DIRECTIONS FOR THIS TASK: Copy, exactly as written, the lines that begin at the one containing "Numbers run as" and end at the one containing "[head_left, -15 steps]". Skip any pictures in the data below.

DATASET SECTION:
╔══

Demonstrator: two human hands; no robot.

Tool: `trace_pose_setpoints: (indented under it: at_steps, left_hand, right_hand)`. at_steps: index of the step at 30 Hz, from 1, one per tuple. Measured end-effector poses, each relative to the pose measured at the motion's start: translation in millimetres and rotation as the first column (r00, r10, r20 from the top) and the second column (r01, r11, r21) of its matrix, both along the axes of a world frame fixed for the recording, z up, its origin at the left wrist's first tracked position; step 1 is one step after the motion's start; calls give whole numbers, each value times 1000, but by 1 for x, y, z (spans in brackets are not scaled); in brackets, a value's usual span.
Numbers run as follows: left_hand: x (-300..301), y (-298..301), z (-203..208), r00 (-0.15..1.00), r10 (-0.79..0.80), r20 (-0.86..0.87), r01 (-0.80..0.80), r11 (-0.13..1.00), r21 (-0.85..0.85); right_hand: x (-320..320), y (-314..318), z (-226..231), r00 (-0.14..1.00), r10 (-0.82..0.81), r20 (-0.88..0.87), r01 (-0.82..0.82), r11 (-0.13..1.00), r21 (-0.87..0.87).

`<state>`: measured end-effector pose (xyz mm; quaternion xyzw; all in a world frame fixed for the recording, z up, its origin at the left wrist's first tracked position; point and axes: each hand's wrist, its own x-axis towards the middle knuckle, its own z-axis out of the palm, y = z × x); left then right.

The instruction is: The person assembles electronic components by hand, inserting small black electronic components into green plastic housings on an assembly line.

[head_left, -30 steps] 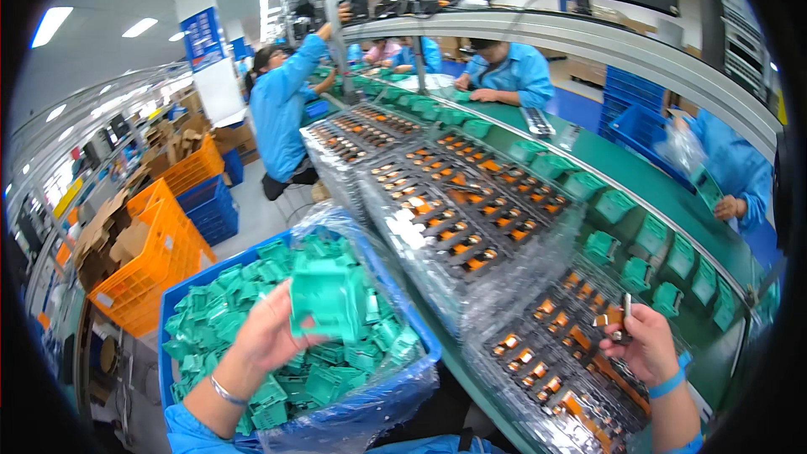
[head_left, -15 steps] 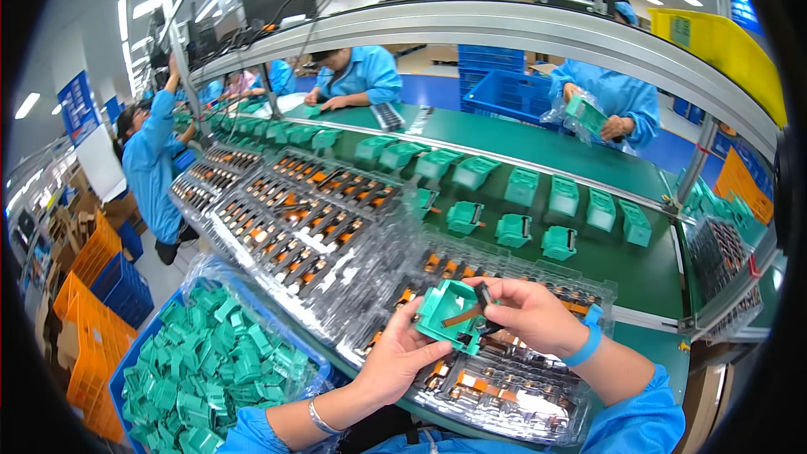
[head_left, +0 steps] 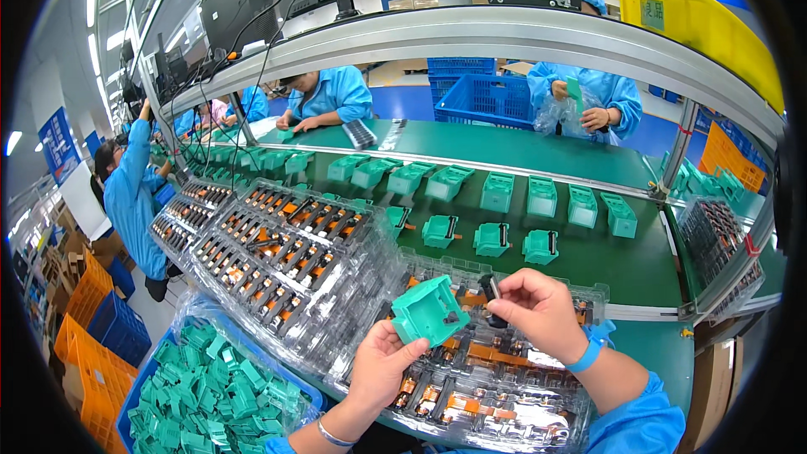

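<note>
My left hand (head_left: 380,370) grips a green plastic housing (head_left: 414,309) by its lower left side, with the hollow side tilted up to the right. A small dark piece shows inside it. Just right of the housing, my right hand (head_left: 538,313) pinches a small black part (head_left: 491,292) between thumb and fingers, apart from the housing. Below both hands lies a clear plastic tray (head_left: 538,420) with rows of black parts and orange flat strips.
More parts trays (head_left: 282,240) stretch along the bench to the left. Green housings (head_left: 496,193) stand in rows on the green belt (head_left: 626,269). A blue crate (head_left: 134,399) full of green housings sits at lower left. A metal beam (head_left: 437,34) spans above; co-workers work beyond.
The black part, earlier at the housing with an orange strip across the cavity, is now apart from it in my right hand. The housing has turned in my left hand. The view has shifted.
</note>
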<state>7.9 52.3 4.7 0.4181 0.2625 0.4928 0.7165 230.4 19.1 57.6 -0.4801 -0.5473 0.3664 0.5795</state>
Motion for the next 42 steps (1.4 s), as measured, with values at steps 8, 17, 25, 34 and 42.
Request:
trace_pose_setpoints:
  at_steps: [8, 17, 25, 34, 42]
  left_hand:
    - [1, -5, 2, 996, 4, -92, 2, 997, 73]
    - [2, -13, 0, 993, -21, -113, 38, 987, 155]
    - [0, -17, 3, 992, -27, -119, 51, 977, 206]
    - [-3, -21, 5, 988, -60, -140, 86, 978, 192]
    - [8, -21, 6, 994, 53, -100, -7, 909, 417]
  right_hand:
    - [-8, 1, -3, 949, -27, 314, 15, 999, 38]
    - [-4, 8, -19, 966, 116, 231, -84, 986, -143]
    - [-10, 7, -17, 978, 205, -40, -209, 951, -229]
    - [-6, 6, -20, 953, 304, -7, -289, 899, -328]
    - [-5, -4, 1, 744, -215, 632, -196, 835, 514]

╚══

ANSWER:
Numbers run as follows: left_hand: x (-300..301), y (-298..301), z (-203..208), r00 (-0.15..1.00), r10 (-0.79..0.80), r20 (-0.86..0.87), r01 (-0.80..0.80), r11 (-0.13..1.00), r21 (-0.85..0.85); right_hand: x (-320..320), y (-314..318), z (-226..231), r00 (-0.14..1.00), r10 (-0.82..0.81), r20 (-0.88..0.87), r01 (-0.82..0.82), r11 (-0.13..1.00), r21 (-0.87..0.87).

`<state>`: measured end-effector pose (xyz mm; quaternion xyzw; all in a world frame fixed for the recording, z up, its origin at the left wrist's first tracked position; point and axes: each hand's wrist, its own x-axis towards the middle knuckle, its own z-axis out of the palm, y = z × x); left then right.

The instruction is: The person assembles electronic components by hand, inserting small black electronic components into green plastic housings on an assembly line.

[head_left, -30 steps] 
[head_left, -15 steps] 

This output requires nothing more.